Monday, January 5, 2009

Meet the Mr.

Since my wife decided to introduce herself, I realized I never really introduced myself. So, here goes:

Jennifer mentioned she learned to use credit cards throughout college and she faithfully made her minimum payments. She also mentioned when we were first married, I used my savings to pay off her cards. So, you can probably infer we had different money strategies.

I grew up in a family that should have been upper-middle-class, but we always had money troubles. My parents simply were not good at budgeting. So, I committed to being different. Money became something to be horded and stuffed under mattresses. Actually, growing up, my parents tended to take any money I managed to save; they always promised to pay it back, but never did. So, when I got a job in high school, I hid my money in the one place I knew my parents would never look: inside the family Bible.

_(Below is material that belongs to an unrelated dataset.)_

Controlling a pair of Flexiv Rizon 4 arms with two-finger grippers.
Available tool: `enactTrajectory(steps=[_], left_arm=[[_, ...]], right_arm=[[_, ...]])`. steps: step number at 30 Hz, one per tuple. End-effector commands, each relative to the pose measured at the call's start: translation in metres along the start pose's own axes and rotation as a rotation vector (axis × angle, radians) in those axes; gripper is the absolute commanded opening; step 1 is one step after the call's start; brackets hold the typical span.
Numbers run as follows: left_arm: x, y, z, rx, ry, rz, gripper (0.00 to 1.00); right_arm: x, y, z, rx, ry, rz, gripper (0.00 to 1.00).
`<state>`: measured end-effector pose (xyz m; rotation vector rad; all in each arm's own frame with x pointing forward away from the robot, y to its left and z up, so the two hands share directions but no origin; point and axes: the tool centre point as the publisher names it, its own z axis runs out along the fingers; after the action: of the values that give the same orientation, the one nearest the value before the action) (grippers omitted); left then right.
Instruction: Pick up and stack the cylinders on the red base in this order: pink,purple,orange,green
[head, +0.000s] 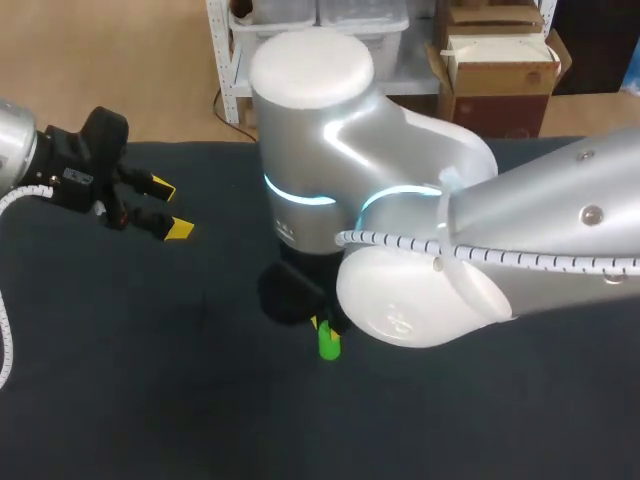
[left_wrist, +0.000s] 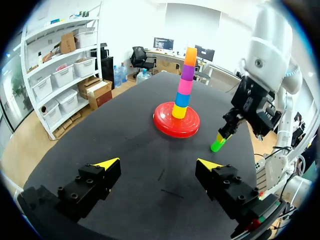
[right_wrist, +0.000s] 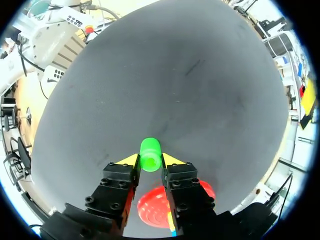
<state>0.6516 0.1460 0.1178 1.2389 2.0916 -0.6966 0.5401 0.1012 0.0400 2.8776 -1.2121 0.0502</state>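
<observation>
Counter (head: 100, 400): flat, covered in a dark grey matte sheet. A few short faint marks (left_wrist: 161, 175) lie on the sheet well apart from the red base (left_wrist: 162, 124), on the side toward the left jaws.

Red base: round disc lying flat on the counter. Five cylinders stand on it in one upright column, each touching the next. From the bottom up these are the yellow cylinder (left_wrist: 179, 111), blue cylinder (left_wrist: 182, 99), pink cylinder (left_wrist: 185, 86), purple cylinder (left_wrist: 187, 72) and orange cylinder (left_wrist: 190, 56).

Green cylinder (right_wrist: 150, 154): off the column, low and just beside the red base, on the side toward the right arm (head: 420, 250). It is tilted and clenched from two sides by the right jaws, with its rounded end protruding past the yellow tips. Whether its lower end touches the counter cannot be determined.

Right arm: enters from the right and reaches past the middle of the counter. In the head view its large joints stand over the red base and hide both base and column. In the right wrist view the finger bodies cover part of the red base.

Left arm (head: 20, 150): well apart from the red base, above bare counter. The left jaws are released, with the fingertips (left_wrist: 107, 162) spread wide and gripping nothing. The red base, the column and the right jaws all show in full ahead of the left jaws.
</observation>
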Motion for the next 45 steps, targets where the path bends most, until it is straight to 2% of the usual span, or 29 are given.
enactTrajectory(steps=[1,4,8,13,18,22,27,29,32,38,45], left_arm=[[0.001,0.0,0.0,0.0,-0.002,0.001,1.0],[0.001,0.0,0.0,0.0,-0.002,0.001,1.0],[0.001,0.0,0.0,0.0,-0.002,0.001,1.0],[0.001,0.0,0.0,0.0,-0.002,0.001,1.0],[0.001,0.0,0.0,0.0,-0.002,0.001,1.0],[0.001,0.0,0.0,0.0,-0.002,0.001,1.0],[0.001,0.0,0.0,0.0,-0.002,0.001,1.0],[0.001,0.0,0.0,0.0,-0.002,0.001,1.0],[0.001,0.0,0.0,0.0,-0.002,0.001,1.0],[0.001,0.0,0.0,0.0,-0.002,0.001,1.0],[0.001,0.0,0.0,0.0,-0.002,0.001,1.0]], right_arm=[[0.005,0.0,-0.035,0.038,0.044,-0.006,0.0],[0.015,-0.006,-0.074,0.094,0.085,-0.018,0.0],[0.034,-0.011,-0.143,0.167,0.144,-0.02,0.0],[0.055,-0.016,-0.221,0.229,0.147,-0.019,0.0],[0.07,-0.015,-0.258,0.269,0.078,0.026,0.0],[0.082,-0.018,-0.274,0.258,0.041,0.005,0.0],[0.103,-0.019,-0.279,0.175,-0.009,-0.043,0.0],[0.111,-0.017,-0.279,0.134,0.0,-0.051,0.0],[0.123,-0.016,-0.28,0.117,-0.003,-0.046,0.0],[0.147,-0.02,-0.27,0.072,-0.018,-0.024,0.0],[0.162,-0.029,-0.259,0.039,-0.024,-0.019,0.0]])
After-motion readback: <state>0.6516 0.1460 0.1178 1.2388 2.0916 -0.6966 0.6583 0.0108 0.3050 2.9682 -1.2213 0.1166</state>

I joined the Navy right after high school. Once out of boot camp, I went to the base credit union and took out a 6-month $500 loan and immediately opened a $500 secured credit card. I paid faithfully and built my credit through the secured card, to an unsecured card, to a gold card, to a platinum card. That was back when gold cards and platinum cards weren't given out like candy. And I would never allow myself to owe more than I had in the bank. After a year or so, I paid cash for a motorcycle. When I left the Navy, I had saved thousands of dollars.

I mentioned in a previous post we felt like we were moving into a shed when we bought our current smaller house. Well, there was a time when I actually rented a shed (converted into an efficiency) behind someone's mobile home. I paid $250/mo including utilities. I didn't even have a TV (everything I owned could be carried on a motorcycle), so I borrowed books on tape from the library.

Alas, my wife broke me of my ridiculous frugality. And I broke her of her spend-it-while-you've-got-it attitude. Well, we met in the middle. I needed to learn to place my trust in God more than money. And she needed to learn to think more than a due date away.

I once took great pride in my financial self-determination. Jennifer took pleasure in buy-now-pay-later. We were a Stoic and an Epicurean more than Christian Hedonists. Now, we're hoping God will be glorified in how we use what he has entrusted to us and we will find pleasure in God and boast only in him. And that's what this blog is all about.